Victime de l'éclatement de la «bulle internet» au début des années 2000, la jeune industrie du web vit, avec la récession actuelle, sa deuxième crise, mais le secteur semble mieux préparé à affronter cette période difficile.

«Depuis fin août, plus de 75.000 licenciements ont eu lieu dans la Silicon Valley (aux Etats-Unis). Les entreprises du secteur ont réduit de 10% à 40% leurs effectifs. C'est allé très vite», souligne Loïc Le Meur, organisateur de la conférence internationale «LeWeb08» qui réunit jusqu'à mercredi à Paris 1.700 professionnels.

Lui-même a dû supprimer en octobre dix emplois sur les trente que comptait sa start-up Seesmic, un réseau spécialisé dans la vidéo installé à San Francisco.

Le groupe internet Yahoo!, le site d'enchères en ligne eBay ou encore LinkedIn, réseau professionnel de socialisation sur la toile, ont également annoncé la suppression de 10% de leurs effectifs.

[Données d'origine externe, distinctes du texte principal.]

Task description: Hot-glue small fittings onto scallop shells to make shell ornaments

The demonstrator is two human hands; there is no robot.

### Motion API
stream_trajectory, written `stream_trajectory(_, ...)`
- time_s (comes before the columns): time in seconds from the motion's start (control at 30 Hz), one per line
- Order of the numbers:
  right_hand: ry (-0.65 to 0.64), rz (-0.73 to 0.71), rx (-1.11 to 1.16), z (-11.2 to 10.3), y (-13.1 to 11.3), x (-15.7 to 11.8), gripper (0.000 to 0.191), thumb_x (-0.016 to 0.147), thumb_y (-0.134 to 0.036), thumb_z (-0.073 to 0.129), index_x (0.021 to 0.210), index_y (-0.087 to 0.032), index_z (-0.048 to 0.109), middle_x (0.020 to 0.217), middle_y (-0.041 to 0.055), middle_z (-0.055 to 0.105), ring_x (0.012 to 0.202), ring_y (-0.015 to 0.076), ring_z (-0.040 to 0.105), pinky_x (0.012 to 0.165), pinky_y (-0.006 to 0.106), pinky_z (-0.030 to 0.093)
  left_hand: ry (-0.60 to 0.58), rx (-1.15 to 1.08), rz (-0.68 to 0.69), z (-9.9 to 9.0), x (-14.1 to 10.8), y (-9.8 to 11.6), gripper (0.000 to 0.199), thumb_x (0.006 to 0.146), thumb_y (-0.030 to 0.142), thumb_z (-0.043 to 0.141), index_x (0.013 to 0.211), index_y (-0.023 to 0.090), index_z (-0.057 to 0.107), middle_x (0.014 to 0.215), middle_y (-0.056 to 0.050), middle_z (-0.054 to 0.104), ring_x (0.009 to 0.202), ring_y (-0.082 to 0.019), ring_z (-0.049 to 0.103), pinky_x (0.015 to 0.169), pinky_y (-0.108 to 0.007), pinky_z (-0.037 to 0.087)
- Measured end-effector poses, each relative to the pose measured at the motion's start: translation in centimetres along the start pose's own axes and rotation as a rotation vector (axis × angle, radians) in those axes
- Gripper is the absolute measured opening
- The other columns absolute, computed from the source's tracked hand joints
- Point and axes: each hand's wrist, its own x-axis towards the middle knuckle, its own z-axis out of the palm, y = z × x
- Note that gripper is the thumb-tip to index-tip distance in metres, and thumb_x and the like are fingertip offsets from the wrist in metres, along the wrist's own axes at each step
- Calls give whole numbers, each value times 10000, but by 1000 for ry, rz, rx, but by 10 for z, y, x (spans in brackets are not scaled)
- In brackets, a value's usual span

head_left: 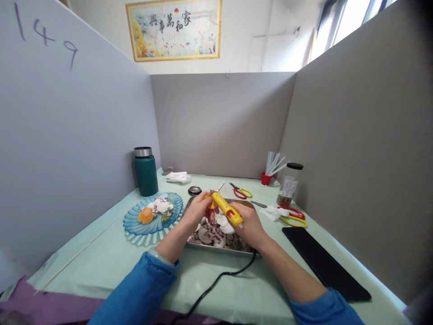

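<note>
Gripping yellow glue gun [226, 208] in right hand [251, 224], fingers wrapped round; left hand [197, 210] nearly closed, pinching what looks like orange shell [213, 205] by nozzle. Few shells [163, 206] sitting on blue plate [132, 226], left side; loads loose in metal tray [216, 248].

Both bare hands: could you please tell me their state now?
Left hand: closed on a small orange piece.
Right hand: closed around the yellow plastic glue gun.
</note>
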Motion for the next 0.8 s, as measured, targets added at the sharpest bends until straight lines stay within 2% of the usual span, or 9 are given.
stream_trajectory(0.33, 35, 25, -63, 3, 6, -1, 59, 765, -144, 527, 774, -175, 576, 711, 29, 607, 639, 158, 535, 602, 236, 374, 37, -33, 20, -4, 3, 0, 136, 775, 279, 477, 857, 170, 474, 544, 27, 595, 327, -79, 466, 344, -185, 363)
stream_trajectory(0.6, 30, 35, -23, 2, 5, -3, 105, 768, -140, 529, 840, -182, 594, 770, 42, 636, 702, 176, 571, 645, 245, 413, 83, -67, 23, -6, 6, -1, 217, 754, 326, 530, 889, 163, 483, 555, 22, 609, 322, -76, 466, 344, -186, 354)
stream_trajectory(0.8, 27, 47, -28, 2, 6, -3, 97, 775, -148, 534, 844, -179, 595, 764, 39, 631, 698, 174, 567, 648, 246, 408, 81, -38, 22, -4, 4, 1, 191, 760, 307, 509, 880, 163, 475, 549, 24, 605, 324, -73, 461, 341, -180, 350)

Si la tentation est grande de faire un rapprochement avec l'éclatement de la bulle internet dans les années 2000, le contexte n'est pourtant pas le même.

Alors que la crise n'avait alors touché que le secteur de l'internet, après une période d'euphorie et d'investissements à tout-va, elle affecte cette fois toute l'économie. Et le web dispose d'un certain nombre d'atouts pour résister au ralentissement.

En matière de publicité, principale source de revenus des sites, le secteur devrait tirer son épingle du jeu par rapport aux médias traditionnels en raison de «ses qualités intrinsèques en matière d'innovation et de mesure de l'efficacité» des campagnes, selon ZenithOptimedia, filiale du groupe Publicis.

Les budgets vont certes ralentir «significativement, avec une croissance presque divisée par deux d'une année sur l'autre», mais celle-ci devrait tout de même atteindre 18% en 2009, dans un marché global en recul de près de 2%, a indiqué l'agence lundi.

De plus, note M. Le Meur, les entrepreneurs «ont appris de la bulle internet et savent donc s'adapter très rapidement».

Dans ce contexte, l'ambiance n'est «pas à la morosité», mais à la «prudence», contrairement à 2000 où elle «était catastrophique», souligne le PDG du site de ventes en ligne PriceMinister, Pierre Kosciusko-Morizet.

La crise peut même être propice aux projets innovants: «les grands succès internet sont nés de l'après-bulle, à une époque où internet était complètement moribond», à l'image de Google, YouTube ou Meetic, rappelle M. Le Meur.

«C'est un bon moment pour monter une boîte, vous avez moins de concurrents», confirme le dirigeant de PriceMinister, également créé peu après l'éclatement de la bulle: «cela nous a obligé à démarrer sur des bases saines, à se projeter sur du long terme, à faire attention aux coûts».

Pour autant, la disparition d'entreprises au modèle économique peu viable est à prévoir. Notamment dans le secteur des réseaux de socialisation où il ya «trop d'acteurs avec le même positionnement», estime Vincent Bonneau, analyste à l'Institut de l'audiovisuel et des télécoms en Europe (Idate).

Autre souci: «les financements dans internet sont très croisés. Beaucoup d'entreprises du secteur reposent sur le fait que d'autres sociétés du web se développent. L'un des plus gros pourvoyeurs de revenus de Google est eBay, par exemple», relève-t-il. En bref: si l'un va mal, l'autre souffre.

Or, le commerce en ligne devrait être freiné par la crise. En France, sa croissance devrait diminuer de moitié d'ici 2010, tout en restant à un niveau élevé ("17%), selon la Fédération du e-commerce et de la vente à distance.